If you drive and work in the caregiving industry, you may be wondering, “How do I protect myself as a nanny, home care worker, or caretaker?” Auto insurance for home care workers, nannies, and caretakers is important; having the right auto insurance coverages will ensure you, your passengers, and your business is protected. Read on to learn more about auto insurance for caregivers.

To start comparison shopping for auto insurance for care workers right away, enter your ZIP code in our free tool above.

Auto Insurance for Caregivers: How Occupation Can Change Your Rates

If may seem odd that your occupation can affect what you pay for auto insurance, but your job can affect your perceived driving risk. Job-related factors that might influence your driving include:

  • A job that is high-stress
  • A job that requires heavy traveling
  • A job that requires driving at odd hours (such as at night)
  • A job that has frequent, distracting activities (such as phone calls)

All of these job factors can make drivers more prone to accidents. While having a high-risk job doesn’t mean you need to purchase expensive high-risk auto insurance, your rates may change slightly due to caregivers’ driving habits.

For example, a caregiver may be driving with others in a car (a distraction) or driving odd or long hours to clients’ houses. Insurers will take all of the risk factors of being a caretaker into consideration when they set your rates.


Should I tell my insurer if I change jobs?
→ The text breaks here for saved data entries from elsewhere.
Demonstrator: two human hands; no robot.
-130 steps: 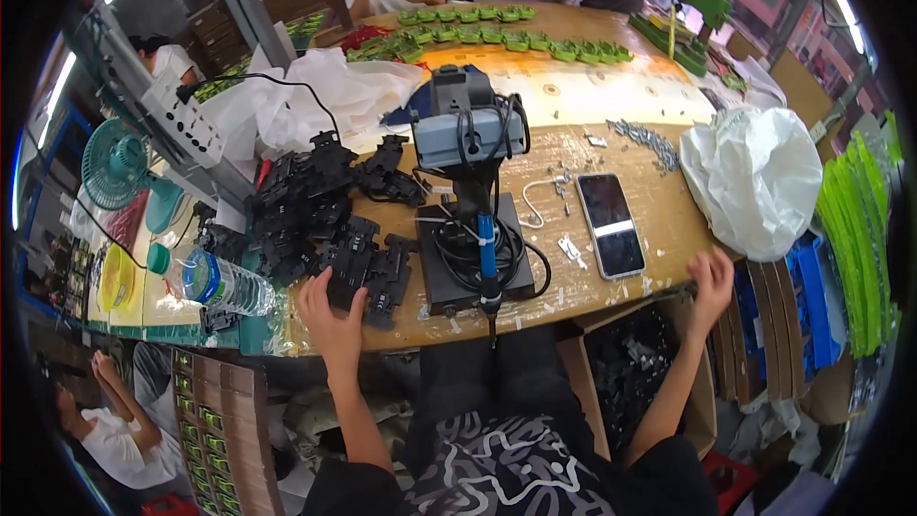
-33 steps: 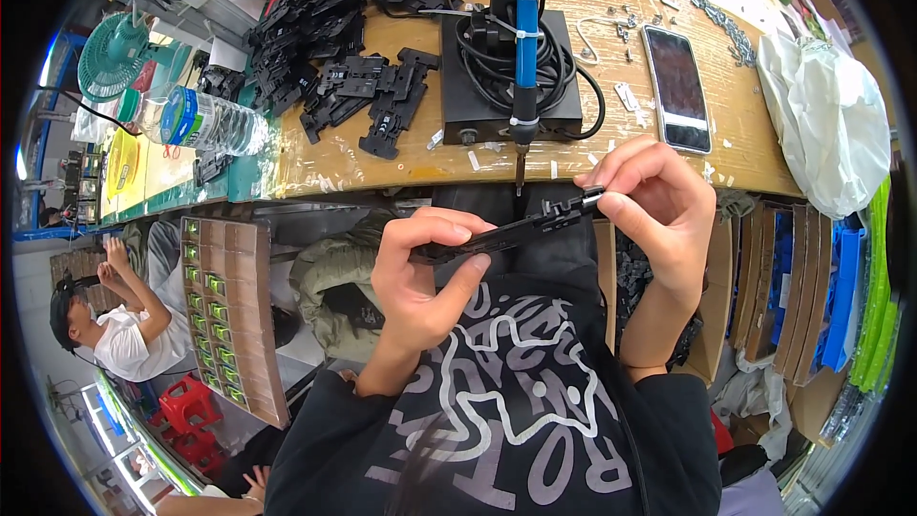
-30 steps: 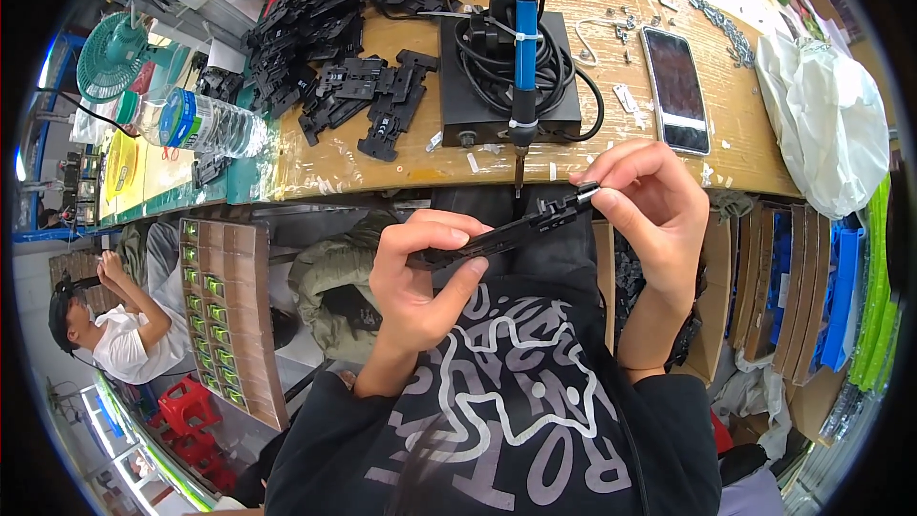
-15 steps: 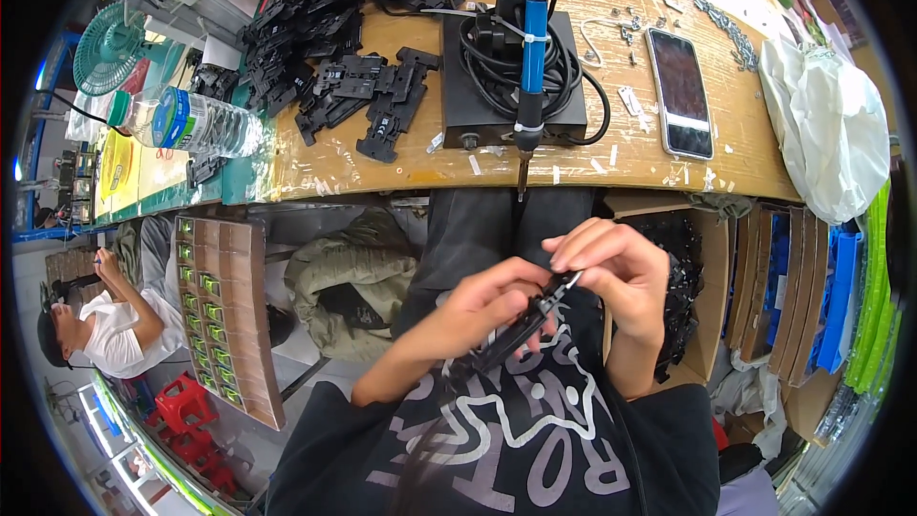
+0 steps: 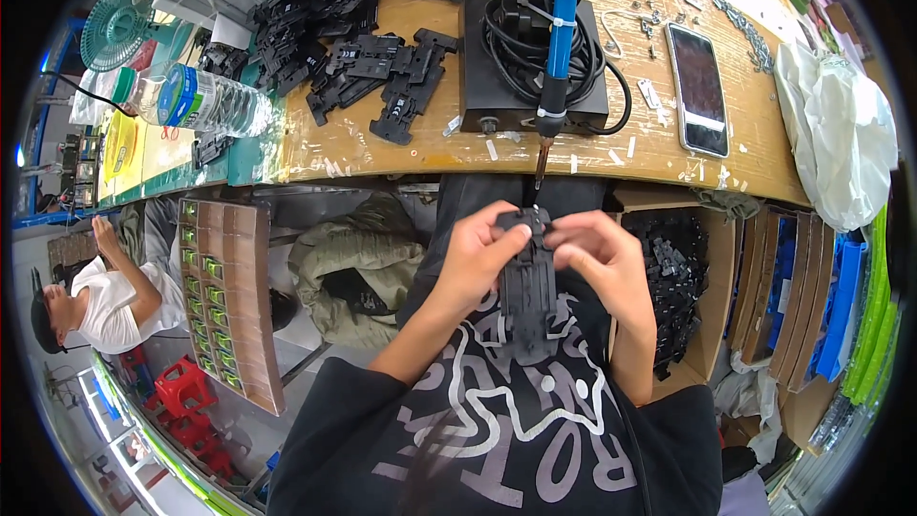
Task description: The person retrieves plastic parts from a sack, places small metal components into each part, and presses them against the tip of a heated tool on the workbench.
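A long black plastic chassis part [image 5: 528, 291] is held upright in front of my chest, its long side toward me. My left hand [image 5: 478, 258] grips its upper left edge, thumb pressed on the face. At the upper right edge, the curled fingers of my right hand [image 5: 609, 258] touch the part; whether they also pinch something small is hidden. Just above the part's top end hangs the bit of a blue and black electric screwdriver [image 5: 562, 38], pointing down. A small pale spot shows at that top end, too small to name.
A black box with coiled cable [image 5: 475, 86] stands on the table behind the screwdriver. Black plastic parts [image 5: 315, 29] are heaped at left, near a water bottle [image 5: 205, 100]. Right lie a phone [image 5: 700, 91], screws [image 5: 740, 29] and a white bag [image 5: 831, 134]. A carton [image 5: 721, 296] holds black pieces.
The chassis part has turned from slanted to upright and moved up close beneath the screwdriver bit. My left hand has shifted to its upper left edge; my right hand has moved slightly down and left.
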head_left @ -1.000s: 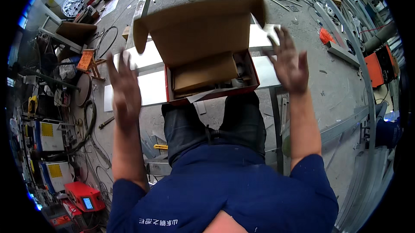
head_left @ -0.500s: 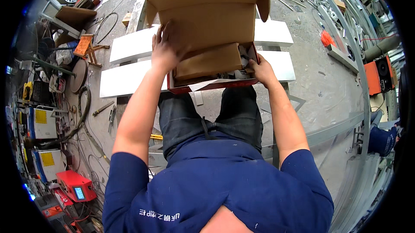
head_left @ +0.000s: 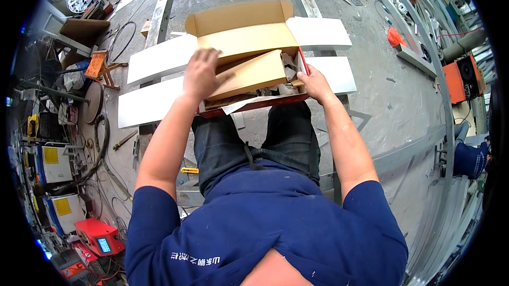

If you have a change in your career, you should definitely let your insurer know. According to the Insurance Information Institute (III), if you withhold or misrepresent your job information to your insurer, this counts as a form of fraud. This type of fraud could result in your claim being rejected or your policy being dropped.

While this doesn’t mean you need to rush to let your insurer know you switched jobs, you should let them know at your next policy renewal. This will ensure you don’t risk rejected claims, and your rates probably won’t even change that much.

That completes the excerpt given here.